GOAL OF THE EXERCISE
What you return must be the lines from the first one below through the one containing "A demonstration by", exactly and with pictures excluded.

SUPPLIED DATA
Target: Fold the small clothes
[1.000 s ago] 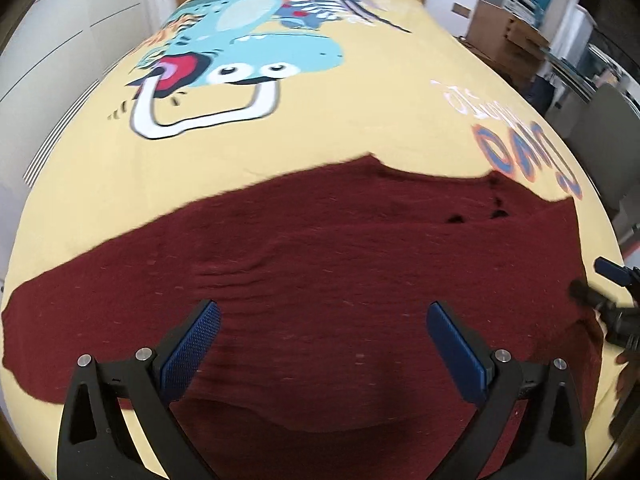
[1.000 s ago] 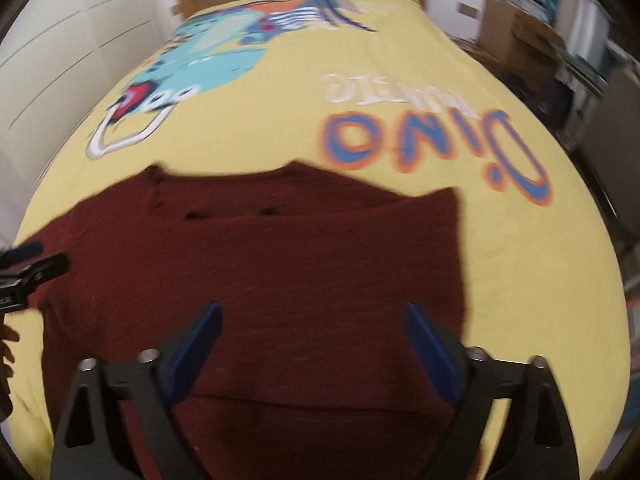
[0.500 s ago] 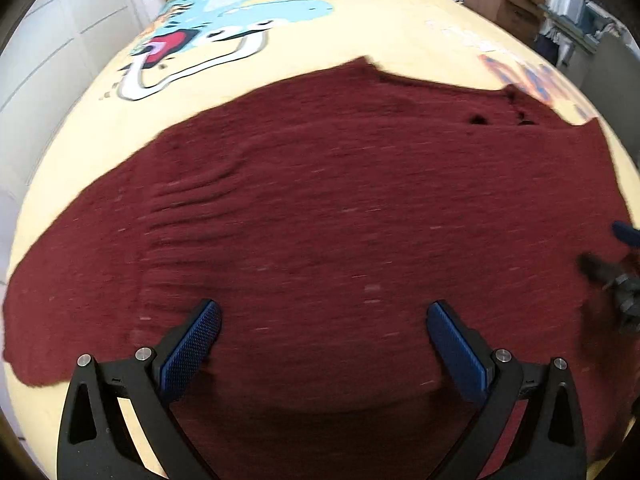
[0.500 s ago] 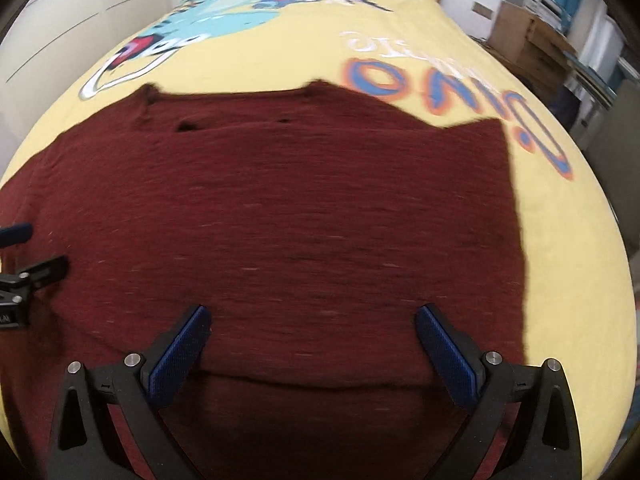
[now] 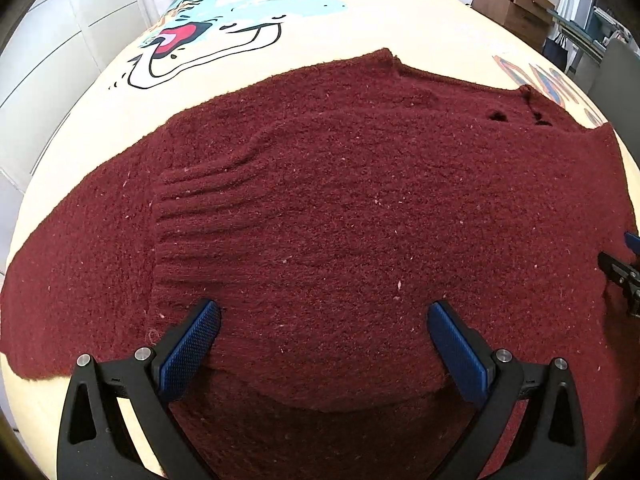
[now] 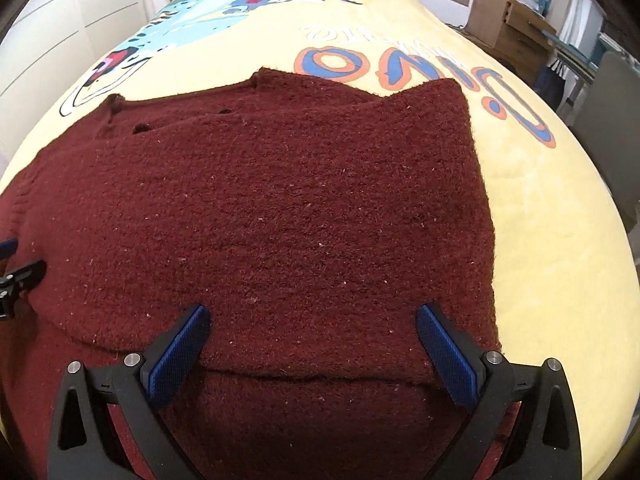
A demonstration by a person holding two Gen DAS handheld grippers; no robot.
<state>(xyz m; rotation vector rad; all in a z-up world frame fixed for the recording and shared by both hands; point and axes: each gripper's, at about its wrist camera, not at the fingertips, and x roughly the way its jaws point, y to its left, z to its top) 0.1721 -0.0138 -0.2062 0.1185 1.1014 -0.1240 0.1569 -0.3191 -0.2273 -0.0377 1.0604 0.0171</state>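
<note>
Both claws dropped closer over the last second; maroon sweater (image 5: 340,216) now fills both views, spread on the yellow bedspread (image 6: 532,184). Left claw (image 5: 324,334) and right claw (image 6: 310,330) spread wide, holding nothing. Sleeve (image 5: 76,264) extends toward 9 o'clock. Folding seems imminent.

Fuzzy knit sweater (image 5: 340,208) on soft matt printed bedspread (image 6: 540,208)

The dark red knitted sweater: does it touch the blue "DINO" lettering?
Touching. In the right wrist view, the dark red knitted sweater covers the lower edge of the blue "DINO" lettering.
</note>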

EXPECTED OUTPUT
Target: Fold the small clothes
[1.000 s ago] 
[1.000 s ago] 
[0.500 s ago] 
[0.500 s ago] 
[now] 
[now] 
A demonstration by a person holding two Gen DAS handheld grippers; no robot.

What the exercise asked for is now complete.